There's also gender bias in the answers--women are more likely to feel pressure to give "F" answers and men "T" answers. I know an ENFP who claims he's ENTP because "he's good with science"--but that's from tertiary Te, not auxiliary Ti. I also have an ENTJ friend who calls herself ESFJ because "that's what a woman should aspire to be". 

Describe the people and I'd be happy to venture a guess!


----------



## Parrot (Feb 22, 2015)

CassandraMarie said:


> Hi folks. Help me get this straight. My husband and a close friend both test as ESTJ. However, neither of them seem like a T, one even less than the other. Am I just completely misunderstanding the ESTJ type, or is there something about the difference between ESTJ and ESFJ that would cause both people to test wrong?
> 
> It seems rather conceited for me to think that BOTH people are wrong about themselves (unless this sort of mistype happens often) but they both seem sooo far from an ESTJ (unless I'm just THAT confused.) Help me understand the differences and similarities of the two types, how these people could be mistyping themselves, and/or how I am confusing the two types. Thanks!
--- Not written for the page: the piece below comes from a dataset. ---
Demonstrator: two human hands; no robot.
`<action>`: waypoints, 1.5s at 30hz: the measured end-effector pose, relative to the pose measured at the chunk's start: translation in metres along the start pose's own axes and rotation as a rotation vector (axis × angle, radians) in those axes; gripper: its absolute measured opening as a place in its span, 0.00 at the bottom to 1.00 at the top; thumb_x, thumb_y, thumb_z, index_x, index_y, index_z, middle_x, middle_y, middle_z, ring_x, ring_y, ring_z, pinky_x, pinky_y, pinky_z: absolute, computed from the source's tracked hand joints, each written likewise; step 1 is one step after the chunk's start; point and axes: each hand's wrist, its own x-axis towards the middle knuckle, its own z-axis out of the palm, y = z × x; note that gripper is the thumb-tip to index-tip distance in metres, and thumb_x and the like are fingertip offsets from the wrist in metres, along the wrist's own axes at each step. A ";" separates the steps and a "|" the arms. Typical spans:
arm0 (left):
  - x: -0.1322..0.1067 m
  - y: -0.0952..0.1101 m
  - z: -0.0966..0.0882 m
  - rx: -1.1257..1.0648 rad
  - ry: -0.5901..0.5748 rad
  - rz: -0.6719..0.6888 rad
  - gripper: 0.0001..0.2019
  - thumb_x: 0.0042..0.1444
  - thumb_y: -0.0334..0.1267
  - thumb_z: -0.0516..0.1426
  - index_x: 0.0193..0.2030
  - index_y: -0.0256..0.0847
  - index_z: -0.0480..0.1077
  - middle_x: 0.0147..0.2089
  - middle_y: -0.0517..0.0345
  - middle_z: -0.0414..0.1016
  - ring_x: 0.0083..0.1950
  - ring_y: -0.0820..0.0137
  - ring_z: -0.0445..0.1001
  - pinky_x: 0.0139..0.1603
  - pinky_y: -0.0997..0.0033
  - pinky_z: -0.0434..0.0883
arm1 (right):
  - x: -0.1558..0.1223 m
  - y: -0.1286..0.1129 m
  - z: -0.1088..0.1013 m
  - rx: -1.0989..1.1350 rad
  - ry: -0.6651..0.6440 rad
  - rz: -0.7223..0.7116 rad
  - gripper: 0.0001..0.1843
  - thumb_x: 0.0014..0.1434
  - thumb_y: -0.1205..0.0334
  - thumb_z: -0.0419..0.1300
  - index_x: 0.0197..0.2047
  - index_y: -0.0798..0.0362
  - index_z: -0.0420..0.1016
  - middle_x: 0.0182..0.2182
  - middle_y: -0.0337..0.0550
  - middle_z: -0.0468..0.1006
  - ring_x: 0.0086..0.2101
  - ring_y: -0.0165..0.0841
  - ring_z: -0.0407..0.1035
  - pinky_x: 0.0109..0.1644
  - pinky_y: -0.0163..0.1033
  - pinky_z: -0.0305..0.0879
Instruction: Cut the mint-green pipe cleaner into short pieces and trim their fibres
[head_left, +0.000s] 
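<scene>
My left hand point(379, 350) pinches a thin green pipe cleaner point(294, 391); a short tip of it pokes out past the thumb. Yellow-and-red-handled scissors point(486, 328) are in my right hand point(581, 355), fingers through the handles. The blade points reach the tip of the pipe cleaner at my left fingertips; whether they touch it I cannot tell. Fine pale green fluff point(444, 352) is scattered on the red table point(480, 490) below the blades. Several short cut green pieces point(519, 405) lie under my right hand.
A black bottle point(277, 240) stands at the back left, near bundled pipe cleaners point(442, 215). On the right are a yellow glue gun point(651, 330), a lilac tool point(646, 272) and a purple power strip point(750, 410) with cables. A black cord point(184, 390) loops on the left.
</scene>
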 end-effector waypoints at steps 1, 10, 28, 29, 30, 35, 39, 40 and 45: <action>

An ESTJ-INFP relationship, like you seem to have, is an example of the ideal "dual" relationship. ESTJs with developed tertiary Ne can be laid-back, love to joke around, and friendly. I personally have several friends like this and I enjoy their company. Are they quick to pass judgement on an individual's actions? Do they have strong political/societal beliefs? Do they like notalgia and having consistency in their dad-to-day routine? These are common ESTJ traits.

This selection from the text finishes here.